Edgardo Kueider, a Peronist who allied with the Milei administration, was en route to Brazil and is awaiting summons in Ciudad del Este

Argentine Senator Edgardo Kueider was detained in Paraguay in the early hours of Wednesday with US$200,000 of undeclared cash while attempting to cross the International Friendship Bridge into Brazil. His detention has caused political uproar and sparked questions about his continuity in the House.

The senator for Entre Ríos was stopped for a routine check on the triple border between Argentina, Paraguay, and Brazil. Oscar Orué, head of Paraguay’s National Directorate of Tax Revenues, said Kueider was unable to explain or provide evidence for why he had over US$200,000 and AR$600,000 (US$576 at the official dollar exchange rate) on hand. The sum is well over the limit for undeclared cash.

“He did not cooperate during the process, in the sense that he wouldn’t say what it was for, why he was bringing it, for what purpose. That will be determined in our internal inquiry,” Orué said in an interview with Radio 780 AM. He also explained that Kueider had not been taken to jail but was awaiting a summons at his hotel in the Paraguayan border city of Ciudad del Este.

Kueider was elected to the Senate in 2019 as a Peronist representative but has consistently voted with the ruling party La Libertad Avanza. He was one of two Peronist senators to vote in favor of President Javier Milei’s flagship Ley Bases law, earning condemnation from within the party.
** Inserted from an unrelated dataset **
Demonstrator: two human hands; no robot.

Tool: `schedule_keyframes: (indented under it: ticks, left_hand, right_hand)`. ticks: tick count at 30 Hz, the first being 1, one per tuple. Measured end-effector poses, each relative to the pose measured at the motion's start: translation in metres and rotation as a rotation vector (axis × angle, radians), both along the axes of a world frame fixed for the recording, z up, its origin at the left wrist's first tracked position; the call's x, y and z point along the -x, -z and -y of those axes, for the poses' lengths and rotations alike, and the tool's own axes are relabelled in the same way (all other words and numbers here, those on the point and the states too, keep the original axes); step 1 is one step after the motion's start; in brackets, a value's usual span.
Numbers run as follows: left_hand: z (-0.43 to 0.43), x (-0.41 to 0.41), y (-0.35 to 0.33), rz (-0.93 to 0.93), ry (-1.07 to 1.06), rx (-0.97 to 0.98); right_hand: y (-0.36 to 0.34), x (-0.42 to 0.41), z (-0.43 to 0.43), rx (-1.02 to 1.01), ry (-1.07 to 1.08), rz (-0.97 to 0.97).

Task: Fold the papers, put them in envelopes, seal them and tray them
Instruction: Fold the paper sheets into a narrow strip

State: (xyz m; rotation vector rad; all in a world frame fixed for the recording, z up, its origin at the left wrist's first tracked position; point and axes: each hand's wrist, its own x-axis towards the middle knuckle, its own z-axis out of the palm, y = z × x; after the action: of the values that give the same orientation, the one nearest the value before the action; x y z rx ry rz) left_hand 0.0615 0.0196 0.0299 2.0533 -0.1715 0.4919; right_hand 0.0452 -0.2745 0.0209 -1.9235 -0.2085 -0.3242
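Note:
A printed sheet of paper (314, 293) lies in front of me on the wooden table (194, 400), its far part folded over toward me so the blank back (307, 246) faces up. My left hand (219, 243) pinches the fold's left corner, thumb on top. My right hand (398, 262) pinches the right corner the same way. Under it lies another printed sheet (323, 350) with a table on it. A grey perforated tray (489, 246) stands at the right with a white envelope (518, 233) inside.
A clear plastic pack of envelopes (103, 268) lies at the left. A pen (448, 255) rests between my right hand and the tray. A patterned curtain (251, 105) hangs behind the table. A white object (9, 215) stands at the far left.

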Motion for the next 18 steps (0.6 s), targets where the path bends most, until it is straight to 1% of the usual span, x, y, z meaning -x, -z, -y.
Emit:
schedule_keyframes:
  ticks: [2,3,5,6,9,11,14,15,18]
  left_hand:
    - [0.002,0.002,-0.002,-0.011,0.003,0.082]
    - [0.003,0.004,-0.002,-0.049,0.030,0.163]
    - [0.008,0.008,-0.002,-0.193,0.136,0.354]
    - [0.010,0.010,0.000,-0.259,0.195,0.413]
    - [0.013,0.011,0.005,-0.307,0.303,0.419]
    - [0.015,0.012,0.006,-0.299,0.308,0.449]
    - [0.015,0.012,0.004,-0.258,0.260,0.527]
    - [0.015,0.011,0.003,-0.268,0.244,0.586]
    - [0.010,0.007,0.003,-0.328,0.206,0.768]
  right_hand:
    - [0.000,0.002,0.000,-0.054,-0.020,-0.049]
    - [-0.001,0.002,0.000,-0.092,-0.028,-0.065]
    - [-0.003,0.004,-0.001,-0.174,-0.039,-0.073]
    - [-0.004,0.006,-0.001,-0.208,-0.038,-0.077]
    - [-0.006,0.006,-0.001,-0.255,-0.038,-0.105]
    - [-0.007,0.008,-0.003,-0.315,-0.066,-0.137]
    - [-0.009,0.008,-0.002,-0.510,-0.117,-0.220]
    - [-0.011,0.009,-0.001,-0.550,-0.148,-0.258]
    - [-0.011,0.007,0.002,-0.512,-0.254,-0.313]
“This is how votes are obtained for laws that harm the great majorities and the interests of the nation, or the absences that prevent the repeal of the Decrees of Necessity and Urgency that condemn millions of Argentines to poverty or allow the Minister of Economy to put the country back into debt,” wrote former president and vice president Cristina Fernández de Kirchner in a post on X titled “Democracy at a price.” She currently leads the Partido Justicialista, Peronism’s largest party.

According to C5N, the national anti-laundering office PROCELAC has filed a case against Kueider in Argentina to investigate where the money came from and potentially prosecute him for smuggling or money laundering.